The Origins of Observability Signals

In around 2012 and 2013, I started looking at ways to optimize the recording and playback of episodic machine memories – a challenge in trying to tune an instrument that was already an instrument used to profile and optimize many other low latency software systems. How do you profile the best profiler for a particular programming language without dropping down to another lower layer in the computing stack? You shift from using the same measuring techniques of the existing instrument – moving away from timing to counting in another cheaper form. The timing of timing, or the timer, is not practical or very productive in the long run. Invariably you end up changing code at particular points in the source, hoping the benchmark results look better – very much trial and error.

The alternative is to look for predictors of performance in the code and then figure out how to capture such predictors cheaply without perturbing the system’s performance under observation. At the time, I choose to reference these predictors of performance as a Signal and the functions, the hierarchical scope of execution they occurred within, as a Boundary. Eventually, the scope of what a signal referred to came to include both Operation and Outcome, not just any Phenomenonon, only those of special significance.

To explain what I initially deemed a signal, I am going to assume you know of a Map – a popular programming data structure. A Map has two necessary operations – get and put. The get function takes a key as an argument and returns a value mapped to within the data structure by a previous associative put operation. Unless a map has a backing store with some form of distributed memory cache, both operations are going to execute extremely fast, well below the resolution of a clock timer.

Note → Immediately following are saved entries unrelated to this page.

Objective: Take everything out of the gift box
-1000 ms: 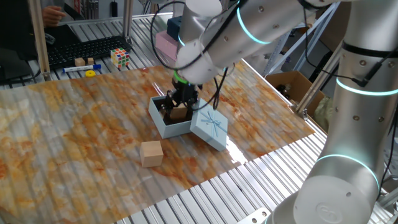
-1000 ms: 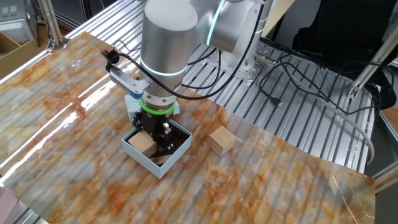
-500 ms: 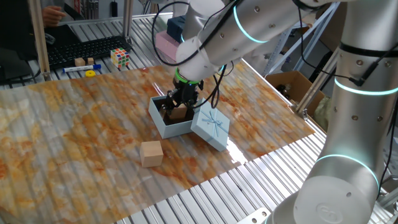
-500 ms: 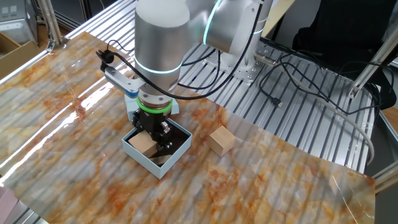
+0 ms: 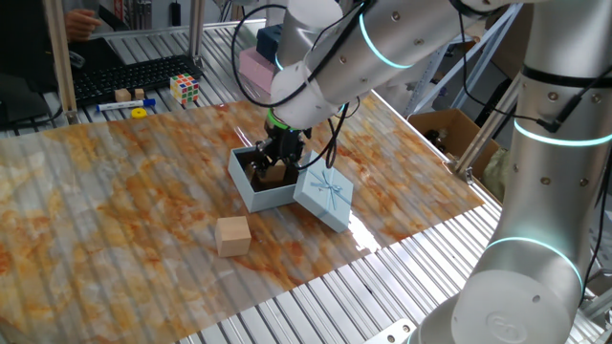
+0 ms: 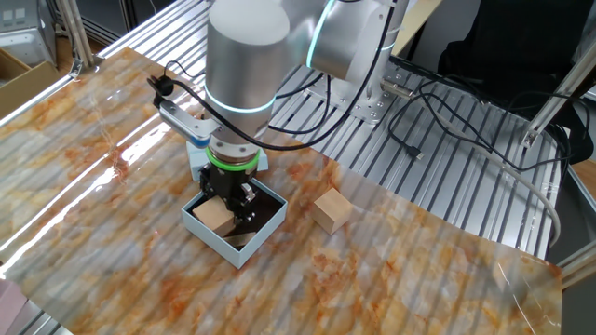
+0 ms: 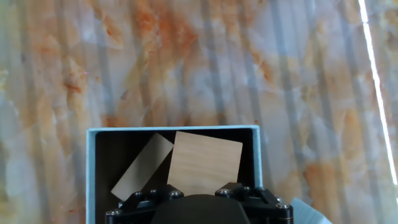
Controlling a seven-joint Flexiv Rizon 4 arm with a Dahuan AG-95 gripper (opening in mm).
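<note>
Gripper (image 6: pixel 240 197) down in box (image 5: pixel 245 190) near desk's middle, jaws narrowing vs. a sec ago around block (image 7: pixel 205 163); grip not sure yet. 2nd block (image 7: pixel 142 166) inside, 3rd (image 5: pixel 232 234) already out.

Matt wooden blocks (image 7: pixel 205 162), glossy table (image 5: pixel 115 201)

In the hand view, the pincer's (image 7: pixel 198 208) body covered the near part of the gift box (image 7: pixel 91 174), and the frame's lower edge cut both off. Its fingertips stayed hidden, so any grip on the wooden blocks (image 7: pixel 205 163) could not be told.
</note>
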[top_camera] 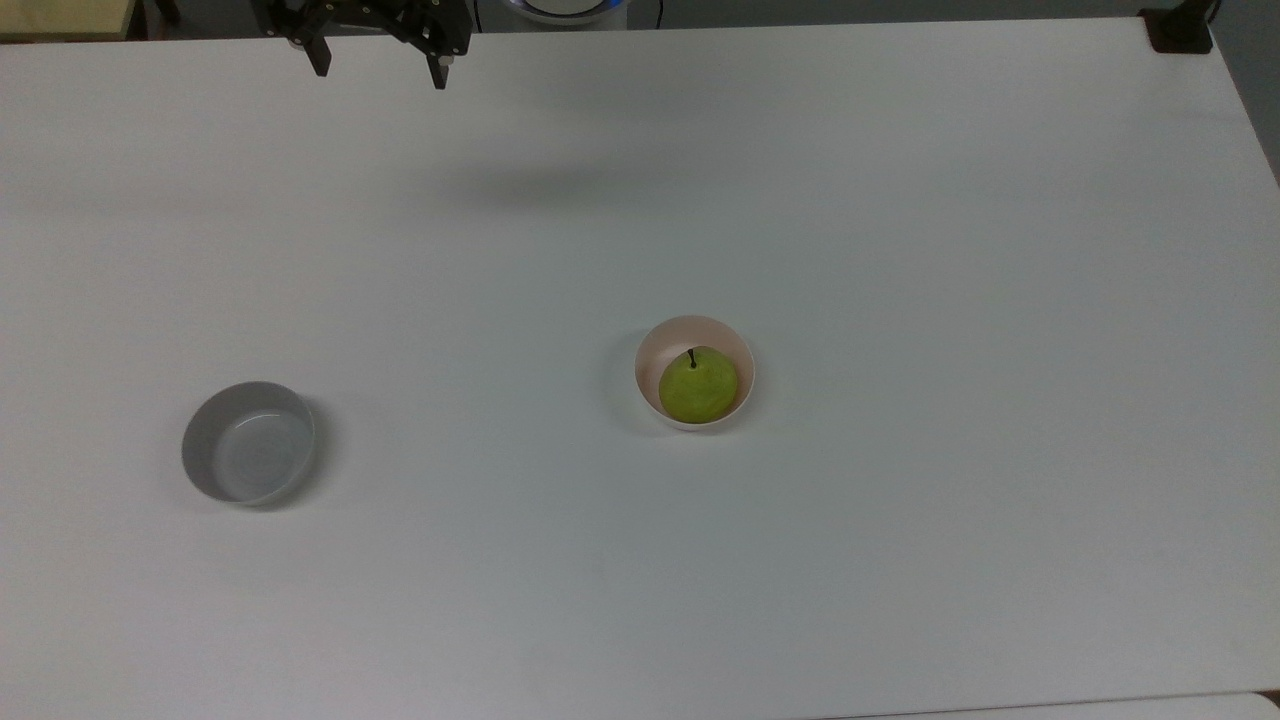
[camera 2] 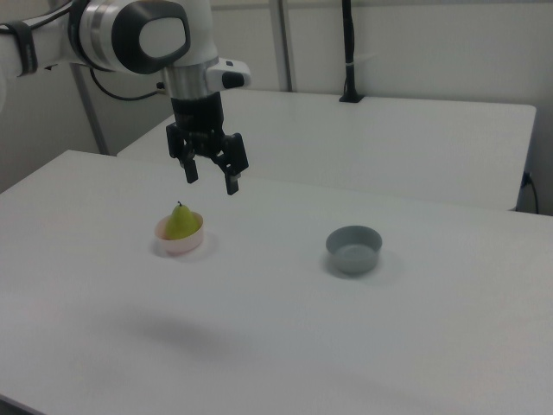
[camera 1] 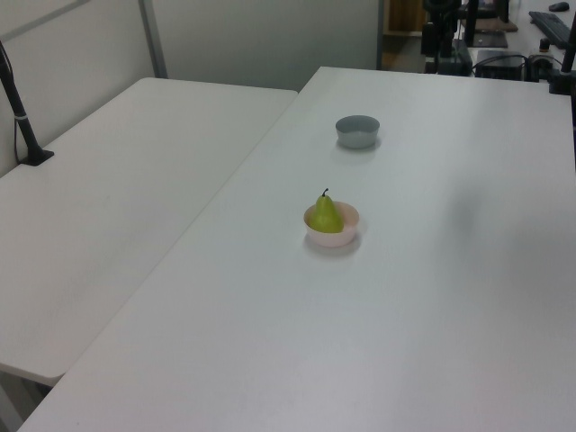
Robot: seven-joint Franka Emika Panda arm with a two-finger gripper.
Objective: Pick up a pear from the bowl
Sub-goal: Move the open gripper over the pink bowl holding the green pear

The timing of execution here is pretty much ineffective unless either operation is performed a large number of times within a single period. Counting the operation on a Map is far cheaper than timing an operation, but it only makes sense in some other enclosing execution scope. What other things can we count? Well, we could count the outcomes. The outcome for a Map.get operation can be either a SUCCEED or FAIL. Tracking the outcome of a Map.get function can be useful and is something commonly done when a Map is in effect a cache. But again, such a count would be far more useful within the scope of another operation. We can’t be sure that a particular outcome changes the lookup operation’s performance, but that is not to say it is not useful to know and associate with other counts.

We need to peak below the surface of the Map.get function. In what way can the performance of the Map.get function deviate from expectation? The hashing of the key parameter within the function call is something that is always done. Variance only ever enters the cost equation when the hash lands at an address where there exist multiple possibilities, and each one needs to be evaluated. The larger the number of collisions and the positioning of our key within the list dictates the amount of relatively expensive comparison operations performed. The signal we are looking for is the count of key comparisons, anything above one is unexpected (in the majority of cases). Not finding a matching key, and in turn, value, after scanning a list of possibilities, merely adds salt to the wound. If a Map uses open addressing, then for the Map.put operation, the variation would be determined by the number of slots probed before an empty slot was found. A far more expensive outcome of a Map.put operation would be resizing the underlying storage array, here the number of existing elements dictates the cost. So it is not enough to have a signal, say RESIZE, we also need a signal strength representing the map’s size. Signaling here on resizing with the existing capacity is as cheap as it gets for observability.

An observability engineer might consider turning the RESIZE signal and strength into a counter metric. Still, considering how prevalent instances of Map are within most enterprise application spaces, it would be meaningless and noisy at the aggregated process level. Here is where scoping by way of nested call boundaries helps, much like a trace. But let’s suppose our naive engineer ignored this and decided to give a unique name to every map instance and, in turn, signal metric – this is pretty much where we are with metrics today. We’ve thousands, in some cases millions, of uniquely named metrics that have similar suffixes (or shapes). The signal is now completely buried within a namespace. It is impossible to know whether the inclusion of the term “resize” within a metric pertains to an underlying Map data structure. We have effectively untyped the source, signal, and strength. And because of this, we are now unable to abstract the type into more meaningful semantic models of such things as Service, Resource, or Scheduler.

Our current approaches to observability, such as metrics, logging, and tracing, have resulted in a kind of semantic blindness by way of a down in the details big data mindset. It reminds me of one of those overly generic business application frameworks, where the architect, after tearing away at the very essence of the domain semantics, thought he could simplify all business workflow code by treating (abstracting) all entity and process interfaces as just another glorified Map interface with put and get acting as both property and function operators. With such framing, a method dispatch becomes another Map operation with the get method being used for functions and the set method for operations. In the Observability space, far more operationally meaningful concepts such as Context, Environment, Name, Service, Resource, Scheduler, Signal, and Status are being lost to a generation of site reliability engineers (SRE) in favor of arbitrary instances of Number (counter, gauge, timestamp) and String (name, trace id, span id).

I’m not advocating for the complete abandonment of metrics and events toolkits. What I believe to be an industry-wide failure is the bottom-up approach we have taken with such kits. Instead, such yesteryear observability collectors should become consumers, via a plugin interface, to more semantically rich toolkits like OpenSignals. Instrumentation code added into an application codebase should not be interacting with metric, trace, or log event, but instead service, resource, scheduler, as well as related signals and states.